Task directions | What is needed is an exact copy of all the records.

Input material |
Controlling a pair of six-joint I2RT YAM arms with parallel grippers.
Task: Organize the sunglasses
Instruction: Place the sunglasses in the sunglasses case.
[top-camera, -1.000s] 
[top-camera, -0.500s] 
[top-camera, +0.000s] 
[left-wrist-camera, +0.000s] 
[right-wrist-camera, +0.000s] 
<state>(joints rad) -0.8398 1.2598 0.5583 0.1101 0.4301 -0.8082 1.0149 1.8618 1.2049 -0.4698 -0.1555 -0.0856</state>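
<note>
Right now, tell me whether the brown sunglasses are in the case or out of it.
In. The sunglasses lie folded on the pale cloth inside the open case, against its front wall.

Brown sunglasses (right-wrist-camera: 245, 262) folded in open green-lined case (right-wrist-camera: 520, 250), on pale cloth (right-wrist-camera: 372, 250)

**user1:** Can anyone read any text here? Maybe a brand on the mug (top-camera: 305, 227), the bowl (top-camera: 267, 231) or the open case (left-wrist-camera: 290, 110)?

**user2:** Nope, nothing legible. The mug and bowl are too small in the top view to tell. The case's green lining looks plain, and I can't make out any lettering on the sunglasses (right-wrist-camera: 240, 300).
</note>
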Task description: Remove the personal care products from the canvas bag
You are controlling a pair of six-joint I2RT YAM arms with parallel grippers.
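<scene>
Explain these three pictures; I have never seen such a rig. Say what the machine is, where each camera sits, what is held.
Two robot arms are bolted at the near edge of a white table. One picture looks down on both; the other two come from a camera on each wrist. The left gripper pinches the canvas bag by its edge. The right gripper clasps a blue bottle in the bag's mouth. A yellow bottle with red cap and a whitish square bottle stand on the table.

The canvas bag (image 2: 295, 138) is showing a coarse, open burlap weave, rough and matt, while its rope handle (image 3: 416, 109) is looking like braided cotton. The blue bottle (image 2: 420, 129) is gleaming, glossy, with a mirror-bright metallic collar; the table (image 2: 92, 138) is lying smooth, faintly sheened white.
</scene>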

Solution for this task |
Controlling a pair of six-joint I2RT YAM arms with parallel grippers.
Task: Organize the sunglasses
Instruction: Place the sunglasses in the sunglasses case.
[top-camera, -1.000s] 
[top-camera, -0.500s] 
[top-camera, +0.000s] 
[left-wrist-camera, +0.000s] 
[right-wrist-camera, +0.000s] 
<state>(joints rad) -0.8398 1.2598 0.5583 0.1101 0.4301 -0.8082 1.0149 1.8618 1.2049 -0.4698 -0.1555 -0.0856</state>
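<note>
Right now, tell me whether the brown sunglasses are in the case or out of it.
In. The sunglasses lie folded on the pale cloth inside the open case, against its front wall.

Brown sunglasses (right-wrist-camera: 245, 262) folded in open green-lined case (right-wrist-camera: 520, 250), on pale cloth (right-wrist-camera: 372, 250)

**user1:** Can anyone read any text here? Maybe a brand on the mug (top-camera: 305, 227), the bowl (top-camera: 267, 231) or the open case (left-wrist-camera: 290, 110)?

**user2:** Nope, nothing legible. The mug and bowl are too small in the top view to tell. The case's green lining looks plain, and I can't make out any lettering on the sunglasses (right-wrist-camera: 240, 300).
</note>
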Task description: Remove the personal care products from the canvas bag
You are controlling a pair of six-joint I2RT YAM arms with parallel grippers.
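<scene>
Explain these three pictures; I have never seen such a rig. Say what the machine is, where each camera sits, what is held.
Two robot arms are bolted at the near edge of a white table. One picture looks down on both; the other two come from a camera on each wrist. The left gripper pinches the canvas bag by its edge. The right gripper clasps a blue bottle in the bag's mouth. A yellow bottle with red cap and a whitish square bottle stand on the table.

The canvas bag (image 2: 295, 138) is showing a coarse, open burlap weave, rough and matt, while its rope handle (image 3: 416, 109) is looking like braided cotton. The blue bottle (image 2: 420, 129) is gleaming, glossy, with a mirror-bright metallic collar; the table (image 2: 92, 138) is lying smooth, faintly sheened white.
</scene>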

The answer given above is complete.